Rollups & recompute
This page is the engineer-facing companion to Stream Data Archives. It explains how a RollupArchive keeps its derived aggregations correct as the underlying data changes — the detection criterion, the dirty-windows ledger, the dependency graph, the periodic orchestrator, and the optimistic atomic swap that keeps readers on a consistent snapshot throughout.
If you only need the operator-facing walkthrough (the Studio buttons and when to use them), read the Studio: Archives — Rollup-Specific Actions section instead. This page is about the mechanics underneath those buttons.
- CK model —
System.StreamData(since1.6.2); the rollup runtime-state attributes and theRecomputeJobentity are available since this model version. - Engine —
octo-construction-kit-engine+octo-construction-kit-engine-mongodb(orchestrators, dirty-detection, dependency graph). - API & persistence —
octo-asset-repo-services(GraphQL/REST surface, CrateDB generation tables, MongoDB runtime state).

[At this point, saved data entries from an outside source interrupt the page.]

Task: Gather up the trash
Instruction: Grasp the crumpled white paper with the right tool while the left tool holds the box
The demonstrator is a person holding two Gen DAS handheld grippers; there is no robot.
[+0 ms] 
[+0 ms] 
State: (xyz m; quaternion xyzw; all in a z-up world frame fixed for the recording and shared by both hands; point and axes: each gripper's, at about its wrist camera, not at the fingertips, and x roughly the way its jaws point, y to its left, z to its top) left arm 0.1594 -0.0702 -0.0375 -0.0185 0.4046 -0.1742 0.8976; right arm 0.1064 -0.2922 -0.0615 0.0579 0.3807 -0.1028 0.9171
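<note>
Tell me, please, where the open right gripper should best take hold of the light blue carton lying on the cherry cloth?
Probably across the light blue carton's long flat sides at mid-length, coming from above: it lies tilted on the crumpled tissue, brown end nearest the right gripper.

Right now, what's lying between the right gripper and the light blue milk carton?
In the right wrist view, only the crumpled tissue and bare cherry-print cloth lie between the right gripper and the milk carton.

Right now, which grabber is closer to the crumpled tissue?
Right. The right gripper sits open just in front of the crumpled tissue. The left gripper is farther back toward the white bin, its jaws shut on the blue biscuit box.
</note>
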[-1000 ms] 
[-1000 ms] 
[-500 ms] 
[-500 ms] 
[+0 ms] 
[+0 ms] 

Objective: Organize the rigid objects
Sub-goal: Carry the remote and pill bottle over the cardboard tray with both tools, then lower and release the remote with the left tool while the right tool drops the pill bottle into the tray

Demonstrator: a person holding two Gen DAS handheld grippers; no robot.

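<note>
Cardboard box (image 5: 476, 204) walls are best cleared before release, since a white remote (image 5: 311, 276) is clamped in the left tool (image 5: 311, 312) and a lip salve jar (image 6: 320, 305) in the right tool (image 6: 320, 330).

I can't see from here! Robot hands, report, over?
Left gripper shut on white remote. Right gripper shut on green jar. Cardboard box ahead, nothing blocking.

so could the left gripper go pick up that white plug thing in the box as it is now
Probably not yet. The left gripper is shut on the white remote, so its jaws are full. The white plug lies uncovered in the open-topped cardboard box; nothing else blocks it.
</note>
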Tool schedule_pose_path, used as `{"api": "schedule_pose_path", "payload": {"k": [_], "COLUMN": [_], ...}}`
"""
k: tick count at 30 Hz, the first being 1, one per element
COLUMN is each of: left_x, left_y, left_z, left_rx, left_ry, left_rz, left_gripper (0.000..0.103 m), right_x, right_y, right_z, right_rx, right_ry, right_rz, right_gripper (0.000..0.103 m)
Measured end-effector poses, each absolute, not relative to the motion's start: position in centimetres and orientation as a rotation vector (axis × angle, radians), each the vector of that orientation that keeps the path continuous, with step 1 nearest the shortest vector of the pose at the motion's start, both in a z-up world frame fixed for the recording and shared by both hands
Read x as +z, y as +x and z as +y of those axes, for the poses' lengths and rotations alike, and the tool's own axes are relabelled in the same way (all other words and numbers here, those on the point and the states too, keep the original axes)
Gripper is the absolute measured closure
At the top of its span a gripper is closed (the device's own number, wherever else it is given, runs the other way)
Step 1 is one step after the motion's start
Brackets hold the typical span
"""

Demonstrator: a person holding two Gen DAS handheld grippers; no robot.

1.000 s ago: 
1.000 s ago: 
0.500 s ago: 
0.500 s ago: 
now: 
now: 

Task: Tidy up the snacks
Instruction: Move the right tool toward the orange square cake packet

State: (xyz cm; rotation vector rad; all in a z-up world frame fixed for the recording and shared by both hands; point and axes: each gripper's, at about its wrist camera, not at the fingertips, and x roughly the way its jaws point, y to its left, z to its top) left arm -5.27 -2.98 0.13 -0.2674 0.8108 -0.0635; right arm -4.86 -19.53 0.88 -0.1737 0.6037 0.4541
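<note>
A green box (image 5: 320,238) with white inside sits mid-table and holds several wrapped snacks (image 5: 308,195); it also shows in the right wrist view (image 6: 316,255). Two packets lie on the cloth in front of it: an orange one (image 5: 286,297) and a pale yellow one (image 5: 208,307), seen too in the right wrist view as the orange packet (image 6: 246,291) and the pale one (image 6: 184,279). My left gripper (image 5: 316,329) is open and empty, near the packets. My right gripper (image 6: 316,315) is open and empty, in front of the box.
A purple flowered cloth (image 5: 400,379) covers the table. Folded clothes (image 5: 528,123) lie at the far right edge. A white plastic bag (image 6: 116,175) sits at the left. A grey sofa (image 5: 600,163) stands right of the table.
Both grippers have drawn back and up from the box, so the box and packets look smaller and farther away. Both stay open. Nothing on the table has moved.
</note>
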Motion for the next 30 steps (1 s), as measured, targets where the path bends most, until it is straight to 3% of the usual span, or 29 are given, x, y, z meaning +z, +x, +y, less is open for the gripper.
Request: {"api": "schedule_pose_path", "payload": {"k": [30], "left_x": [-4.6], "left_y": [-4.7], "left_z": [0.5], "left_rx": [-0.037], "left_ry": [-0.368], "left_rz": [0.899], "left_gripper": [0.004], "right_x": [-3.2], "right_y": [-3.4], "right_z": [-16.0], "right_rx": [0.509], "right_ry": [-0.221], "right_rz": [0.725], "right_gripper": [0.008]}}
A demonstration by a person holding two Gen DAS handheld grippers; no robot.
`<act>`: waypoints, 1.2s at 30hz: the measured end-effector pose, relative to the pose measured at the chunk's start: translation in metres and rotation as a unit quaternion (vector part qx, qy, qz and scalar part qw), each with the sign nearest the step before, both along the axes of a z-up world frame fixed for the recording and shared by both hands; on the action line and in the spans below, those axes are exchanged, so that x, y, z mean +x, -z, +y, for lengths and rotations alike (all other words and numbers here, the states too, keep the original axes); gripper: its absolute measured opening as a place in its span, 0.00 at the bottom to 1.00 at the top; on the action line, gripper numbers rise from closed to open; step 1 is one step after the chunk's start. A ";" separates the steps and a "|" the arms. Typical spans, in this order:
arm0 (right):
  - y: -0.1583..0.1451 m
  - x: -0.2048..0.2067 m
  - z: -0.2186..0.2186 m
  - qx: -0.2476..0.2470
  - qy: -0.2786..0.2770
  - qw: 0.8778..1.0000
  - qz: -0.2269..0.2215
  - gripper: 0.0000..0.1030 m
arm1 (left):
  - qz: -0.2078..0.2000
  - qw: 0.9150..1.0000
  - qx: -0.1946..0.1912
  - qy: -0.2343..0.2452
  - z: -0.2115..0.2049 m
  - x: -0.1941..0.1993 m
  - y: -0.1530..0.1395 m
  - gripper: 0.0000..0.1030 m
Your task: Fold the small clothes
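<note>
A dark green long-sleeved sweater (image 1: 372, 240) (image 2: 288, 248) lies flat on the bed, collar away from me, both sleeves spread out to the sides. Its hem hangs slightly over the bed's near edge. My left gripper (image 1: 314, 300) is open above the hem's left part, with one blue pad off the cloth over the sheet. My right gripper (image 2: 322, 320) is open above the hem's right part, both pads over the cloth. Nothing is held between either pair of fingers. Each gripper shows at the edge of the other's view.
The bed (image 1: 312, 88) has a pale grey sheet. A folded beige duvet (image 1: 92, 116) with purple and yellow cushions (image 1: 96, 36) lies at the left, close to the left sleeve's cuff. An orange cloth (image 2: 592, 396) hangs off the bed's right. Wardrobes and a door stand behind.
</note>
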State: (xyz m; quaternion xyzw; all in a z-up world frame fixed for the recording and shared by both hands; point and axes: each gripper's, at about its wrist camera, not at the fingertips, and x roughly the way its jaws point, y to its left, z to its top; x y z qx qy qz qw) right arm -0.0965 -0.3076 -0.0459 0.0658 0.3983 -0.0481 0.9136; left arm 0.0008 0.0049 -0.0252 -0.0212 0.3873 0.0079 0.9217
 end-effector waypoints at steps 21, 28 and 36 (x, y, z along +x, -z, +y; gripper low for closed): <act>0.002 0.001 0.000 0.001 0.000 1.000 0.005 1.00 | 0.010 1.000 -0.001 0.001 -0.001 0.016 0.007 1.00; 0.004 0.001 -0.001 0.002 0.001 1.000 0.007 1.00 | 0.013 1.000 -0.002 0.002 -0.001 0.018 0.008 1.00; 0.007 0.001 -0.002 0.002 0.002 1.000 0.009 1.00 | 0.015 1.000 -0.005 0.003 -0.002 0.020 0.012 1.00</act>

The vocabulary used throughout this page — tick, bucket (and bucket size / alignment), watermark (and watermark lag / consumed watermark), dirty window, generation, source vs rollup archive, forward aggregation / recompute / rewind, chain propagation, and coalesce — is defined once in the central stream-data glossary. First uses below link straight to the relevant entry. The running example throughout is the voest energy case: 15-minute source datapoints rolled up to daily / hourly / etc. aggregations.
The three ways rollup data gets (re)computed
A rollup's stored rows can be produced or replaced by exactly three code paths. Everything else (the dirty ledger, chain propagation, the Studio buttons) ultimately drives one of these three.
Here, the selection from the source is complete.